What is required:
Only the pictures are to be dropped; return all other data below exactly.
......
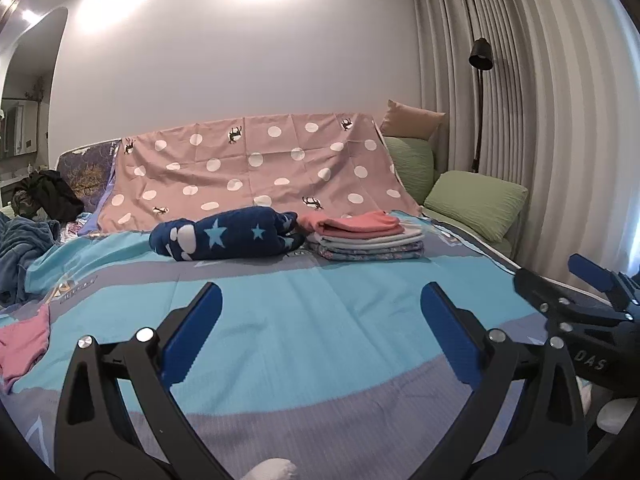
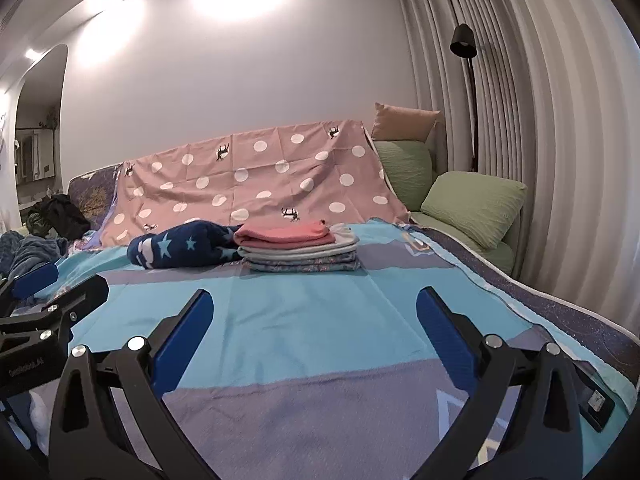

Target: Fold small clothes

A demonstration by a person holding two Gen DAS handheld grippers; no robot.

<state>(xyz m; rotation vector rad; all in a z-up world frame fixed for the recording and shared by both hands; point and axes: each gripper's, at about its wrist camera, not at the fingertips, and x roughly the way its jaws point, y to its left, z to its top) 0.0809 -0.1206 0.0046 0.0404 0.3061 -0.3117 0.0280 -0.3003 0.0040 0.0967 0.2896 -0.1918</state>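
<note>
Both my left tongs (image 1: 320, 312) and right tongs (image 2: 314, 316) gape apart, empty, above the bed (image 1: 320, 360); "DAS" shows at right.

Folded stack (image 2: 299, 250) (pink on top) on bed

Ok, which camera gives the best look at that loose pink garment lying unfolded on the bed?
The left wrist view. The pink garment lies crumpled on the bedspread at its left edge, though partly cut off. The right wrist view doesn't show it; the left tongs fill that side.
</note>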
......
Exercise answer:
Target: Fold small clothes

A demonstration by a person holding two Gen DAS handheld grippers; no robot.

<state>(xyz m; rotation vector rad; all in a z-up world frame fixed for the recording and shared by both hands; point and axes: each gripper's, at about its wrist camera, not at the fingertips, and x roughly the way its jaws point, y to its left, z to its top) 0.0809 -0.1206 0.0046 0.0404 0.3061 -0.3117 0.0280 -0.3003 0.0040 0.0967 0.2896 -0.1918</state>
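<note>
Both my left tongs (image 1: 320, 312) and right tongs (image 2: 314, 316) gape apart, empty, above the bed (image 1: 320, 360); "DAS" shows at right.

Folded stack (image 2: 299, 250) (pink on top) on bed

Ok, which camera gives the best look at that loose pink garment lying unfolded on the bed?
The left wrist view. The pink garment lies crumpled on the bedspread at its left edge, though partly cut off. The right wrist view doesn't show it; the left tongs fill that side.
</note>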

There is nothing further to add to the answer.